* [What the task asks]: Below is a listing to write out in full, exactly as given, without its pictures.

- - - -

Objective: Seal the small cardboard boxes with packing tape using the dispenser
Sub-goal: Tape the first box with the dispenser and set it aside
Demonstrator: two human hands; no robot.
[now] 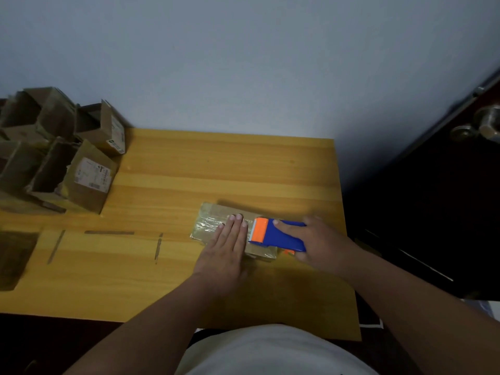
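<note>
A small flat box [232, 231] lies on the bench [189, 169], near its right edge, with a strip of clear tape [213, 224] already shining along its top. The left hand [226, 244] lies flat on the lid, fingers straight, pressing the tape down. The right hand [318, 244] holds a blue and orange dispenser [276, 235], its grip wrapped round the blue body, the orange toothed end resting on the box just beside the left fingertips.

The box looks light and thin, so it would likely slide or tip under the dispenser's pull unless pinned; a flat palm on the lid, as here, seems the right hold. The cardboard is stiff enough to press against, though the flaps may give along the seam. The tape is slick and wrinkles easily, so it probably wants smoothing outward. The dispenser is rigid; its body is the safe place to hold, away from the teeth.

Open boxes [81, 174] wait in a pile at the far left.
</note>
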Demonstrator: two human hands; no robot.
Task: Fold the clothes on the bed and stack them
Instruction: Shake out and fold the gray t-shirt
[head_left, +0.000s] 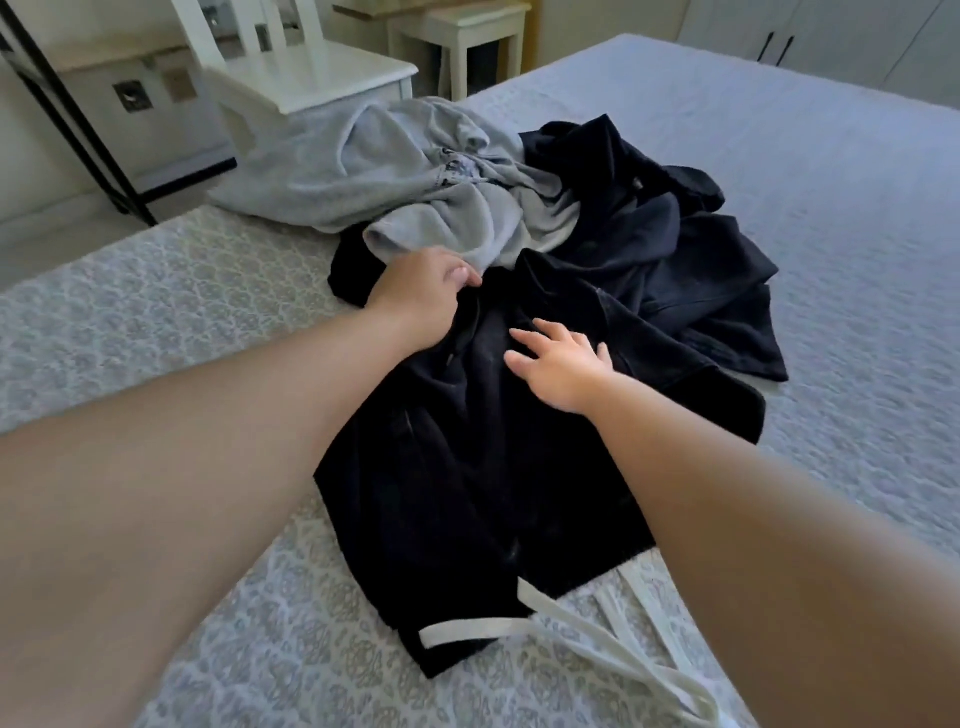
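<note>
— Where are the hands?
— My left hand curls into the black garment, pinching its cloth; my right hand lies spread and relaxed on it.
— And the rest?
— The grey garment lies crumpled just beyond my left hand, on the bed.

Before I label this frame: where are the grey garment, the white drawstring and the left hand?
grey garment (415, 171), head view, crumpled middle.
white drawstring (618, 660), head view, mid-length.
left hand (423, 296), head view, back of hand.

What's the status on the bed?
Left hand curled at grey fleece garment's edge. Right hand open on black fleece garment. Clothes heaped, unfolded.
</note>
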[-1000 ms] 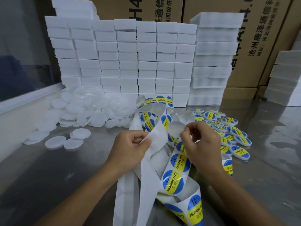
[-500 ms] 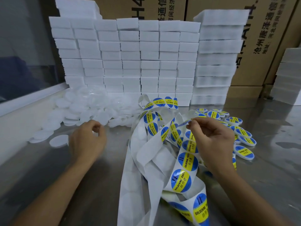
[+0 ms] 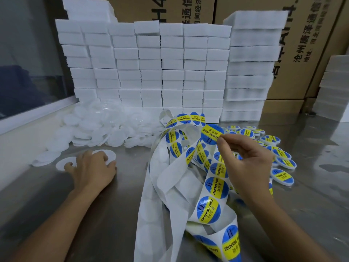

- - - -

* [Your response]:
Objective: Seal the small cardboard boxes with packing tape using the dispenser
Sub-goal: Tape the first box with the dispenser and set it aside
Demonstrator: two human hands; no robot.
[now] 
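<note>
A small flat box [232, 231] lies on the bench [189, 169], near its right edge, with a strip of clear tape [213, 224] already shining along its top. The left hand [226, 244] lies flat on the lid, fingers straight, pressing the tape down. The right hand [318, 244] holds a blue and orange dispenser [276, 235], its grip wrapped round the blue body, the orange toothed end resting on the box just beside the left fingertips.

The box looks light and thin, so it would likely slide or tip under the dispenser's pull unless pinned; a flat palm on the lid, as here, seems the right hold. The cardboard is stiff enough to press against, though the flaps may give along the seam. The tape is slick and wrinkles easily, so it probably wants smoothing outward. The dispenser is rigid; its body is the safe place to hold, away from the teeth.

Open boxes [81, 174] wait in a pile at the far left.
</note>
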Demonstrator: two human hands; no robot.
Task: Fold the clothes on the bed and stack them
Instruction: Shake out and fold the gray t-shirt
[head_left, +0.000s] 
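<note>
— Where are the hands?
— My left hand curls into the black garment, pinching its cloth; my right hand lies spread and relaxed on it.
— And the rest?
— The grey garment lies crumpled just beyond my left hand, on the bed.

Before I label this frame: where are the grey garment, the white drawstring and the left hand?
grey garment (415, 171), head view, crumpled middle.
white drawstring (618, 660), head view, mid-length.
left hand (423, 296), head view, back of hand.

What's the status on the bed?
Left hand curled at grey fleece garment's edge. Right hand open on black fleece garment. Clothes heaped, unfolded.
</note>
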[-1000 ms] 
[-500 ms] 
[+0 ms] 

The answer was given in full.